The cell above loads the by now familiar iris data set.

We do something new with it. We calculate the correlations among all the attributes, including the correlation of each attribute with itself.

#calculate correlations between real-valued attributes

corMat = df.corr()
corMat
sepal length sepal width petal length petal width
sepal length 1.000000 -0.109369 0.871754 0.817954
sepal width -0.109369 1.000000 -0.420516 -0.356544
petal length 0.871754 -0.420516 1.000000 0.962757
petal width 0.817954 -0.356544 0.962757 1.000000

Take a moment to look at the table to make sure you understand it.

Correlation scores go from -1 to 1. Perfect correlation is 1. Perfect negative correlation is -1.

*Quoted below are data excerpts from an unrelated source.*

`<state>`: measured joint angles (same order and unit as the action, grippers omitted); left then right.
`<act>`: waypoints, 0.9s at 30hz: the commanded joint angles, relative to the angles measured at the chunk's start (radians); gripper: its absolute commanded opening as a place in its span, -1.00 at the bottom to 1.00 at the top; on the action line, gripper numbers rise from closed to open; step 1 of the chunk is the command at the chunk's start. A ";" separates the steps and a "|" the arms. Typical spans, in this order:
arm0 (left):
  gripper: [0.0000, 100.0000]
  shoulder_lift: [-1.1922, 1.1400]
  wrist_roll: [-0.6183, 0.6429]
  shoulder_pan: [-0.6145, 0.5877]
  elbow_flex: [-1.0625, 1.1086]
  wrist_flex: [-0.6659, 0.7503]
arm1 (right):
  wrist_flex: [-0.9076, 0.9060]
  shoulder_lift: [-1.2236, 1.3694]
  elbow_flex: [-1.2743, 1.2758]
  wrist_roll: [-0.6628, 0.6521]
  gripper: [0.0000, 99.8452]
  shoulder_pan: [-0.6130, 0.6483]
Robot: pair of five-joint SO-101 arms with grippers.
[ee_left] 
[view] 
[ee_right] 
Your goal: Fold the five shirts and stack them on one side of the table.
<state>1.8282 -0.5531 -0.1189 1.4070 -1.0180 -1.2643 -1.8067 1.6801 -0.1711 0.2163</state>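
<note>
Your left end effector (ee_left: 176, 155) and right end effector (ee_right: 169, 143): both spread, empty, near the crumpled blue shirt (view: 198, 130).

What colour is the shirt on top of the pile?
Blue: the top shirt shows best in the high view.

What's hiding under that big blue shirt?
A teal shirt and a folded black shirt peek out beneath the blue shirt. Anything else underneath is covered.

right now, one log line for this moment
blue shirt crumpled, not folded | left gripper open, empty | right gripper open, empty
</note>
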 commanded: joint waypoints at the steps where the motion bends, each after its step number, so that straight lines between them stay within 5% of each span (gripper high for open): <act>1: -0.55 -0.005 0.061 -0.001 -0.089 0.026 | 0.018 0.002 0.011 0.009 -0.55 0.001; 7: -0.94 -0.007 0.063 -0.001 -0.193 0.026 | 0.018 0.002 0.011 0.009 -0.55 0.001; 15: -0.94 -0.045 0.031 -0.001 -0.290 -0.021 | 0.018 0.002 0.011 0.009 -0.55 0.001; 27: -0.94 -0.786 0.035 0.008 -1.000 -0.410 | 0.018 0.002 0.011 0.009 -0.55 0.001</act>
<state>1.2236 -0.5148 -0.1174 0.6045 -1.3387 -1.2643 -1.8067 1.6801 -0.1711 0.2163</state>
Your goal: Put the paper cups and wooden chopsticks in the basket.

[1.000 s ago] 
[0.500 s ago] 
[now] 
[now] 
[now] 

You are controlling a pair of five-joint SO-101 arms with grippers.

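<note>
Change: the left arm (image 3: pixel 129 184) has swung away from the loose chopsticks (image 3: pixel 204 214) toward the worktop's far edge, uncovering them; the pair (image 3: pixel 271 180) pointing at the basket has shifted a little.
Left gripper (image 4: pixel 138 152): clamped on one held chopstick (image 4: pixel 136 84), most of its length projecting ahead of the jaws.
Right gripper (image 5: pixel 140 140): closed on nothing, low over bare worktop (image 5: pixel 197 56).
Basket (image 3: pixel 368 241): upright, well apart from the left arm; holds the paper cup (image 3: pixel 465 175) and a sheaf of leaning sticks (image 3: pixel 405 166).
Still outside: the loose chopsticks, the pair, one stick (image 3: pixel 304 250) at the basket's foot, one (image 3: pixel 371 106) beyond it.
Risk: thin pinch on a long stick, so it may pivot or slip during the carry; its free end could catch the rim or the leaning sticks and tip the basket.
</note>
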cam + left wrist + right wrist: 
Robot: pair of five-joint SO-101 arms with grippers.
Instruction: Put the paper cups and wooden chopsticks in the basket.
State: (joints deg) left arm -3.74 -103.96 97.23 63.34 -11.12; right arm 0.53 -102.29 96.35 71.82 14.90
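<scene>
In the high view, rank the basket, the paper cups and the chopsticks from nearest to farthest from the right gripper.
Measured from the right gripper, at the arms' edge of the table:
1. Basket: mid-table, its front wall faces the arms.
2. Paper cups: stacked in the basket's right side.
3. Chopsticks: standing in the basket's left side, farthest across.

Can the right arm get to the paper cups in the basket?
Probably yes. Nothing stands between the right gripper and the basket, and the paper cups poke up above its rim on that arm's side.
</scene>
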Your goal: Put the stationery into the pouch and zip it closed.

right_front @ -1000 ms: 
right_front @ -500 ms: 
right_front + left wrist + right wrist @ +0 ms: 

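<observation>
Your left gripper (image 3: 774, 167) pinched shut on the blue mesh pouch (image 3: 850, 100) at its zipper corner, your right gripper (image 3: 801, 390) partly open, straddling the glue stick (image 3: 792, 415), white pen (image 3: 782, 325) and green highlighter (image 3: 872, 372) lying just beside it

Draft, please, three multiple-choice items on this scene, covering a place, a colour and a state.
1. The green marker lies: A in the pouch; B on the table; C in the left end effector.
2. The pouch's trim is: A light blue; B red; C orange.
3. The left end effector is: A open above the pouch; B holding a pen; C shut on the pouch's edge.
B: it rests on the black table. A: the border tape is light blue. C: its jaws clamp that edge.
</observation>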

Look at petal length and petal width. They have a correlation of .962757. That’s very high. That means that whenever petal length goes up, petal width almost always goes up by a corresponding amount. Whenever petal length goes down, petal width almost always goes down by a corresponding amount. The two length attributes also have a fairly high correlation, .871754, and sepal length and petal width also have a fairly high correlation. .817954.

However, although length and width are correlated for petals, they are anticorrelated for sepals. They have a negative correlation of -.109369.

Notice the entries along the diagonal are all 1. The correlation of any attribute with itself is perfect, so it’s 1. Notice also that the table is symmetric. Each correlation not on the diagonal appears twice. So the entry in row 3, column 1 is the same as the entry in row 1, column 3. Verify that that’s true, and that it makes sense.

What does correlation mean? Well it means what we said. If you compare the petal lengths of iris A and iris B, and B has a higher petal length than A, than there is a very good chance that the petal width of B is also bigger than the petal width of A — by a corresponding amount. We will omit the formula and the definition of correlation here, but intuitively it means that the distance from the mean in STD units of B’s width is very close to the distance from the mean in STD units of A’s width.

Negative correlation of two attributes means that if A’s value for the first is larger than B’s value, then A’s value for the second will tend to be smaller.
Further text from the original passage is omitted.